July 20, 2005
Eleven die in Yemen riots over fuel price rises
By Mohammed Sudam
SANAA (Reuters) - At least 11 people were killed in clashes
with police in Yemen on Wednesday after rioters threw stones
and set fires in streets to protest against subsidy cuts that
nearly doubled petrol prices, witnesses said.
Thousands of protesters in the capital, Sanaa, smashed
furniture in government offices, blocked roads with flaming
tires, and knocked out electricity transformers in some areas.
Police fired shots to disperse protesters hurling stones at
the offices of Prime Minister Abdul-Qader Bagammal and
ambulances rushed some injured people from the scene.
Witnesses and medics reported similar protests in three
other towns, including the town of Dhala in south Yemen where
five of the 11 dead were killed.
Demonstrators shouted slogans attacking Bagammal and the
ruling party of President Ali Abdullah Saleh.
Police, using tear gas and water cannon to control the
crowds, blocked off the house of Vice President Abd-Rabbu Hadi
where protesters converged.
Yemenis are protesting against a government announcement on
Tuesday to cut fuel subsidies as part of reforms backed by the
International Monetary Fund and World Bank.

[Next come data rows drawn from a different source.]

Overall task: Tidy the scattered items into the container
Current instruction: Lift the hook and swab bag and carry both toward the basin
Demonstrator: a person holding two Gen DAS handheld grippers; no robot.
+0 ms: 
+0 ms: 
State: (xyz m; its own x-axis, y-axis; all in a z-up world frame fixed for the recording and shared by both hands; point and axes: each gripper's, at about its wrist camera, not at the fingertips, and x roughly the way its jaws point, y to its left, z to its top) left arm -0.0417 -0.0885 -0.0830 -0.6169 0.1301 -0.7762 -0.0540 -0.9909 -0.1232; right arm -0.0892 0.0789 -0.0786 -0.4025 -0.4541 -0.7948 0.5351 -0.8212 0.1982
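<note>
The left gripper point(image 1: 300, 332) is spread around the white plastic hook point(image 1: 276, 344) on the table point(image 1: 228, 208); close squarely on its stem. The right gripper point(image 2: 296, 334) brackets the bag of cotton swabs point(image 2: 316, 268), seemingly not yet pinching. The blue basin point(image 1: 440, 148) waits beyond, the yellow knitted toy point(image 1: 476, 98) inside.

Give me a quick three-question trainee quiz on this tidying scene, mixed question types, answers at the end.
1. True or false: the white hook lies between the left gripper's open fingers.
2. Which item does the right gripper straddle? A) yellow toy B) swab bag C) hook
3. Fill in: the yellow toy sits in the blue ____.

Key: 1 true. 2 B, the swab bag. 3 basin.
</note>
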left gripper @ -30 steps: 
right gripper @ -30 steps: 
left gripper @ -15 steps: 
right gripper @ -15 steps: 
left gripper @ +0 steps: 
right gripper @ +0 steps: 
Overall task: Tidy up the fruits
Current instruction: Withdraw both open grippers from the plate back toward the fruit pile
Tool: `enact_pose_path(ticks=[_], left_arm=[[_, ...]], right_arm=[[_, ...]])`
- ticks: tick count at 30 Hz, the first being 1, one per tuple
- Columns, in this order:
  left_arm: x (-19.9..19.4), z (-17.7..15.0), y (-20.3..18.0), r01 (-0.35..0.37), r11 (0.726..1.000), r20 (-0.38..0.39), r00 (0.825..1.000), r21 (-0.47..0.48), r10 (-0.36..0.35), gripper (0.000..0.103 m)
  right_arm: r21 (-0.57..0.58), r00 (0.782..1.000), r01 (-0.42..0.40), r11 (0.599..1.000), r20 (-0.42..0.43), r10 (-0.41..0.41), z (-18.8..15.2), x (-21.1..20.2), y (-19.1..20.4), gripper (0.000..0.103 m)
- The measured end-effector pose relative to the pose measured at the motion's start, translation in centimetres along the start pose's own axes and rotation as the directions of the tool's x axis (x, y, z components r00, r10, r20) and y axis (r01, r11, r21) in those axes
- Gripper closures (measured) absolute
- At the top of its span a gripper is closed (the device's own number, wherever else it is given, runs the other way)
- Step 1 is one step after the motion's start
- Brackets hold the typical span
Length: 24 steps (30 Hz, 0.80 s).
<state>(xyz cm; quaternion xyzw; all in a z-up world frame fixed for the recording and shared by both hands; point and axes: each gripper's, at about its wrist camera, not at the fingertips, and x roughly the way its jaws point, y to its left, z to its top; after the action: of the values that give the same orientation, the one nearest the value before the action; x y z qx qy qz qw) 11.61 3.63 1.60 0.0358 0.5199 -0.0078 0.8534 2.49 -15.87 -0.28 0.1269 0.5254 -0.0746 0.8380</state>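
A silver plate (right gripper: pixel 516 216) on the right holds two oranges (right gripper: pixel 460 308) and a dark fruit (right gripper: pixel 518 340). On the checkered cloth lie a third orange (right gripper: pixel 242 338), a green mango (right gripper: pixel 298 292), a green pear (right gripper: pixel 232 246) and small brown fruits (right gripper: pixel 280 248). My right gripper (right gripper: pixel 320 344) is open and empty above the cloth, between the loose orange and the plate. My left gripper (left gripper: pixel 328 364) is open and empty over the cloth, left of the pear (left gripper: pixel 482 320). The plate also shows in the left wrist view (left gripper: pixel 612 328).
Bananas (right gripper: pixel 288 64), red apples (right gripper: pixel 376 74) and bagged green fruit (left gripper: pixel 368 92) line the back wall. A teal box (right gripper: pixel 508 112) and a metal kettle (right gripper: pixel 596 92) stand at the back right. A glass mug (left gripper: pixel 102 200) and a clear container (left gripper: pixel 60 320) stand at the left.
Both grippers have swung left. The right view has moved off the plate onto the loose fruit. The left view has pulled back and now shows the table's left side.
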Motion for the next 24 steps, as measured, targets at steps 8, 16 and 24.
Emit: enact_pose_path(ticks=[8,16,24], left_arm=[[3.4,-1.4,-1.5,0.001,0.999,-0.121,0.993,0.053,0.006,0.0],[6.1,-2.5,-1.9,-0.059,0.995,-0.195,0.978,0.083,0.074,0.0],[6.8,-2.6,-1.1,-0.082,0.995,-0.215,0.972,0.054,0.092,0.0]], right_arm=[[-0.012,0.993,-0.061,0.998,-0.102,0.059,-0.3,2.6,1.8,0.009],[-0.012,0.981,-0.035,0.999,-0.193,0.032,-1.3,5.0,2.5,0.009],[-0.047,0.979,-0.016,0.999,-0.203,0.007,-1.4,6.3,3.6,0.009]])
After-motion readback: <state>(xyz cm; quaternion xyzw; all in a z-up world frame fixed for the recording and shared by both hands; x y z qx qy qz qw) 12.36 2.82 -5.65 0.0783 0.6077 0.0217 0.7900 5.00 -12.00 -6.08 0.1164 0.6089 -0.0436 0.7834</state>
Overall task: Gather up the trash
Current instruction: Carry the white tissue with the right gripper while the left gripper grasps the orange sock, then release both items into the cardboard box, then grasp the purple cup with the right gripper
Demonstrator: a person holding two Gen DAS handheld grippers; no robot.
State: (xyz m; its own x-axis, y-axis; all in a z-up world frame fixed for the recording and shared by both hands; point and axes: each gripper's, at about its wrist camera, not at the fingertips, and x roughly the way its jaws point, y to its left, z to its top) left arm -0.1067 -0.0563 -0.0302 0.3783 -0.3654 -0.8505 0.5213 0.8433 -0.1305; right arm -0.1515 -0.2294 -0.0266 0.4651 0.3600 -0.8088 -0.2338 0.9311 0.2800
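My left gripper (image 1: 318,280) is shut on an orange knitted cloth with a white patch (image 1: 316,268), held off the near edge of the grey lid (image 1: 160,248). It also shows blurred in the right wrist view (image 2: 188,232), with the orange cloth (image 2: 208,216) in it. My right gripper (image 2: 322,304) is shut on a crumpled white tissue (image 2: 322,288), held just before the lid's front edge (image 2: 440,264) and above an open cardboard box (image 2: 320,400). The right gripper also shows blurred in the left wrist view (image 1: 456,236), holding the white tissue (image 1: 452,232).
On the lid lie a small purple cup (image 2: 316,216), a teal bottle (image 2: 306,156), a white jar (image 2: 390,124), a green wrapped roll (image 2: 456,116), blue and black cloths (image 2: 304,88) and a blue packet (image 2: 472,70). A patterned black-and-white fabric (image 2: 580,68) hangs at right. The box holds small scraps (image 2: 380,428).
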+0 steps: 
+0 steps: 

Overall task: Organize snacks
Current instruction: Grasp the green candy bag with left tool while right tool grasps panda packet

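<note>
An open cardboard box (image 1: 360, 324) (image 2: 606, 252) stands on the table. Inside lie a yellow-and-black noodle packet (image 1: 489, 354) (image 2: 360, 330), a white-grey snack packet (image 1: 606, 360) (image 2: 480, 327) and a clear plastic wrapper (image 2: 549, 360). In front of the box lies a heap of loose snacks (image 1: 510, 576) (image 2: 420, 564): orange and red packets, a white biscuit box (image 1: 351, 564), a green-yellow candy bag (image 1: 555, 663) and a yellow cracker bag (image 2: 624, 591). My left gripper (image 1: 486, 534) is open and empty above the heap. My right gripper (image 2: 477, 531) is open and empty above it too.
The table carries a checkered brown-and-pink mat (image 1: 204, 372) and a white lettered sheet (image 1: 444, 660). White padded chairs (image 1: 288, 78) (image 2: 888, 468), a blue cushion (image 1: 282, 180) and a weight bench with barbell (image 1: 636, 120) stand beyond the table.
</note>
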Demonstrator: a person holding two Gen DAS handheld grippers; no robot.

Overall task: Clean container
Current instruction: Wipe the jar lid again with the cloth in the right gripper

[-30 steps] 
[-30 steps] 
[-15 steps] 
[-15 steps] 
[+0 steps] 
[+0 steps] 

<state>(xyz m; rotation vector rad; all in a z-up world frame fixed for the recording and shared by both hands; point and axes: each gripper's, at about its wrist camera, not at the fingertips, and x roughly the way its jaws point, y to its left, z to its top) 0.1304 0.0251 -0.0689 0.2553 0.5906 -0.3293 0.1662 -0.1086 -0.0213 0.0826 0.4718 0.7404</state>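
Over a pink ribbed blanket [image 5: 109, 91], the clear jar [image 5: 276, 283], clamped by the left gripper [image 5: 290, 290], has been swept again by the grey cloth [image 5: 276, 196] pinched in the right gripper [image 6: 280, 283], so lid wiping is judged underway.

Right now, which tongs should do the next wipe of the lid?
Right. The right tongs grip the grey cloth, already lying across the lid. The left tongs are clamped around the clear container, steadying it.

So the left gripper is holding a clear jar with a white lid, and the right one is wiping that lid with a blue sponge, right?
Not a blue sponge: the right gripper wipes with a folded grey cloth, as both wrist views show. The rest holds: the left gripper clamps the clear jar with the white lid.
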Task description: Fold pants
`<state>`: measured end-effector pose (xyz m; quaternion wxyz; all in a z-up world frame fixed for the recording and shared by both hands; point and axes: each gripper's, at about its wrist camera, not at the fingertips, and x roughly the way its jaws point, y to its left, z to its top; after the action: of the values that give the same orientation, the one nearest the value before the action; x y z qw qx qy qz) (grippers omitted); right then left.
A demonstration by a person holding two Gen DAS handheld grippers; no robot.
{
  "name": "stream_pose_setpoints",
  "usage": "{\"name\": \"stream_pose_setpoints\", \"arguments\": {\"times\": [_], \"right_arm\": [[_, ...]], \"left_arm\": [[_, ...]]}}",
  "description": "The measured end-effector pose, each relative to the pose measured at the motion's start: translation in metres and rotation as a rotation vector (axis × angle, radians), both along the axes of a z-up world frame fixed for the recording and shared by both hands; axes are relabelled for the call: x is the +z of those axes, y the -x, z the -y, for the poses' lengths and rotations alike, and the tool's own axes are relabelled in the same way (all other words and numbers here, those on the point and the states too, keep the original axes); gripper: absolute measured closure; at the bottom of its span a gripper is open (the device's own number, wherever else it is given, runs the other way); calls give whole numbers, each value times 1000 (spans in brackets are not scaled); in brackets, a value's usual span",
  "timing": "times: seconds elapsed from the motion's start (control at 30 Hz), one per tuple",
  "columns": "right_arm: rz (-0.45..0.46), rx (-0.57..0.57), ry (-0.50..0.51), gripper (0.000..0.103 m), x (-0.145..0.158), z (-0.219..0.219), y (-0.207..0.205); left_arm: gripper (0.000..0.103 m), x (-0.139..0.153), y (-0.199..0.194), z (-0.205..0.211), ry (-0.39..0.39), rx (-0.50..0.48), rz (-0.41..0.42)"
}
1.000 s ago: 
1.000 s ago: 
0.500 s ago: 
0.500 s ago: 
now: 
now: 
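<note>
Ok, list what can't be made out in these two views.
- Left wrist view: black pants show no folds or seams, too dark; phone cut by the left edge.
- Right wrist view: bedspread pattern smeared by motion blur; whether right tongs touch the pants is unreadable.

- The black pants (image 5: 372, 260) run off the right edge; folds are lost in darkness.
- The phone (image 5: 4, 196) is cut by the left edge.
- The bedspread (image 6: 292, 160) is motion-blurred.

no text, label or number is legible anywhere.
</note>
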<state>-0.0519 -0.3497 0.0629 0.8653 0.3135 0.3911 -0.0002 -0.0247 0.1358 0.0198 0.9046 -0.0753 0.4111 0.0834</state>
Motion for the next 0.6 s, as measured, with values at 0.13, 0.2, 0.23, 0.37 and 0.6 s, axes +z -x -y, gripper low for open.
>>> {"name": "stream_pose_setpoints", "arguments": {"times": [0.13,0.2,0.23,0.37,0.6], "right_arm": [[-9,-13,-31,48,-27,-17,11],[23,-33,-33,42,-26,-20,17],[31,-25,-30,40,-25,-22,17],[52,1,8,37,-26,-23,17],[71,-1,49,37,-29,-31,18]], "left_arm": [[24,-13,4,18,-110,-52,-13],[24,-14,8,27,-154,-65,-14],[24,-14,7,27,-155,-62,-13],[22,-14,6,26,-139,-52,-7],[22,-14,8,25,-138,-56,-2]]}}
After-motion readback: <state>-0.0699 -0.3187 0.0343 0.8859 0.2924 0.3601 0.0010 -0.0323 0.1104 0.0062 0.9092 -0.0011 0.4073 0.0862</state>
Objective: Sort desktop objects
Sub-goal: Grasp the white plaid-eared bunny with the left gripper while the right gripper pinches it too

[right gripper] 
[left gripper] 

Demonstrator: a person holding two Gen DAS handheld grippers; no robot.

"This is a natural reaction because the government's
reforms are a lie and we can't take it any more...This
government is making the rich richer and the poor poorer," said
one young man in Sanaa.
A liter of diesel rose to 45 rials (24 U.S. cents) from 17
rials; a liter of petrol was priced at 65 rials, up from 35
rials, and a liter of kerosene rose to 45 rials from 16 rials.
Gas cylinders rose to 400 rials from 250 rials.
Bagammal has said the government wants to cut $500 million
a year of diesel subsidies as part of an economic reform
program in the poor country of 20 million people.
The government said this week's hikes were in line with
surging global oil prices.
Opposition parties say such measures will increase pressure
on the poor and demand instead a crackdown on corruption, which
they blame for Yemen's economic problems.
Yemen began implementing harsh economic reforms to address
a sharp budget deficit, high unemployment and crippling
According to World Bank figures, more than 42 percent of
its 19 million people live below the poverty line, illiteracy
is estimated at 50 percent and unemployment is over 20 percent.